EPA Announces Partnership to Prevent and Manage PFAS in Biosolids

Emerging Issues
“One of the most effective near- and long-term solutions to reducing PFAS in biosolids is to prevent PFAS from entering wastewater treatment facilities in the first place.”
The latest science is clear: long-term exposure to PFAS is linked to significant health risks, and PFAS can enter our water and land through several different paths. That’s why EPA and the Biden-Harris Administration are taking more, coordinated action than ever before to address the health risks posed by PFAS contamination and reduce people’s exposure to these chemicals.

Because of their widespread use by households and industry, PFAS can end up in biosolids – the byproducts of the wastewater treatment process. EPA, other federal agencies, states, and other partners are working to advance the research and policy tools needed to better understand the risks of PFAS in biosolids, and how to address them.
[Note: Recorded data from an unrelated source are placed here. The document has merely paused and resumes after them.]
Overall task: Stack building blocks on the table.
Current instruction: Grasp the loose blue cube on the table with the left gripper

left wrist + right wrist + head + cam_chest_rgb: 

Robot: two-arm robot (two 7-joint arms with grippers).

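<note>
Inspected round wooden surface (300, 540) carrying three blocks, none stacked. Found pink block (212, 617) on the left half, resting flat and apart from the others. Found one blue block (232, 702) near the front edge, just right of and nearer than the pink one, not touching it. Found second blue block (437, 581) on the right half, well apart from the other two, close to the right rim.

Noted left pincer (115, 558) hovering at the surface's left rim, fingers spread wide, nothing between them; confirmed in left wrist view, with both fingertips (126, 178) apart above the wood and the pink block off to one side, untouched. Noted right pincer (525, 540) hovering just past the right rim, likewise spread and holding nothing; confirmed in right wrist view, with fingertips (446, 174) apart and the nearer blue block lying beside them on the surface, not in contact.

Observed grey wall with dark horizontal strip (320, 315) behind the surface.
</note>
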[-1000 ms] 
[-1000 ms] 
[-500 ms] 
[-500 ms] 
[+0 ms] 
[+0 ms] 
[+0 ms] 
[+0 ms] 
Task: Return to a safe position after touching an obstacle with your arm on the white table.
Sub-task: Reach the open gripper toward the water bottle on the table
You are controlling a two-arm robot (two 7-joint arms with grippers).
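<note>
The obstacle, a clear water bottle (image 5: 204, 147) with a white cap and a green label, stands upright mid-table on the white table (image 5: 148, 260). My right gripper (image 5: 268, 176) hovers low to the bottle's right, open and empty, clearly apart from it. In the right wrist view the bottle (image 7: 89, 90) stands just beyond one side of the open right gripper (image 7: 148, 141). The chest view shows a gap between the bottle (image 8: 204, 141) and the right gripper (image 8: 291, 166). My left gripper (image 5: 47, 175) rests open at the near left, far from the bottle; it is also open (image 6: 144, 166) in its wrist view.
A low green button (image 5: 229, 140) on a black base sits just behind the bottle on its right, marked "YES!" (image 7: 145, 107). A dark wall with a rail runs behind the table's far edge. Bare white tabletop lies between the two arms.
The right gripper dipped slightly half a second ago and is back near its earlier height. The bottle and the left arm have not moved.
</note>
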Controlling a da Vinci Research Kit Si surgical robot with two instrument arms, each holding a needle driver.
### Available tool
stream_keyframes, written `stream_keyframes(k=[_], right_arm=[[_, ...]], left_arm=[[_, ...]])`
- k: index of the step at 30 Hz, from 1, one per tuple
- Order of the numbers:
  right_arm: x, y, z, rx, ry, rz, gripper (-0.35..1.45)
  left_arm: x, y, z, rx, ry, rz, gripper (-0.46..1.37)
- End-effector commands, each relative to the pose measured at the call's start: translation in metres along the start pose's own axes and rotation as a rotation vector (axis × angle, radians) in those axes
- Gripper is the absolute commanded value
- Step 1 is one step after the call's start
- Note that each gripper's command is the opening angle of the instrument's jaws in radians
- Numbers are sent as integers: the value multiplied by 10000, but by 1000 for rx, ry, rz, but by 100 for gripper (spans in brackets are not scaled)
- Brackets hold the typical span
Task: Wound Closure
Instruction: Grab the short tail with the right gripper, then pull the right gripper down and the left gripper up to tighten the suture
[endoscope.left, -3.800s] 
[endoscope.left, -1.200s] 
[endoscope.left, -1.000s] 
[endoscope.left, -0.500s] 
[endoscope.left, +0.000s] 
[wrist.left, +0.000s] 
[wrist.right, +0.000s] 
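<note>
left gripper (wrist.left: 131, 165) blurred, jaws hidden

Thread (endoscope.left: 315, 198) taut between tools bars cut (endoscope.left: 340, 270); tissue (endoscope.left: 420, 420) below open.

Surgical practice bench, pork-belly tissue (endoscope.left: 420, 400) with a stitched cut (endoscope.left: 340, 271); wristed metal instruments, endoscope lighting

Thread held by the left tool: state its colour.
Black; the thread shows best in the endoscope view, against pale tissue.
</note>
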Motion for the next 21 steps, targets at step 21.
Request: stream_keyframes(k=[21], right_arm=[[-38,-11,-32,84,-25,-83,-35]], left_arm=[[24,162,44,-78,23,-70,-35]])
EPA’s Office of Water, the Environmental Council of the States (ECOS), and the National Association of State Departments of Agriculture (NASDA) have jointly developed Principles for Preventing and Managing PFAS in Biosolids.

These Principles recognize the unique challenges and uncertainties presented by the presence of PFAS in biosolids. They highlight the importance of collaboration among state and federal environmental and agricultural agencies as the science and policy landscape continues to evolve.

EPA is committed to working with its federal, state, and other partners to continue to prioritize protecting public health, support our nation’s farmers, and work to ensure the availability of appropriate methods to manage biosolids.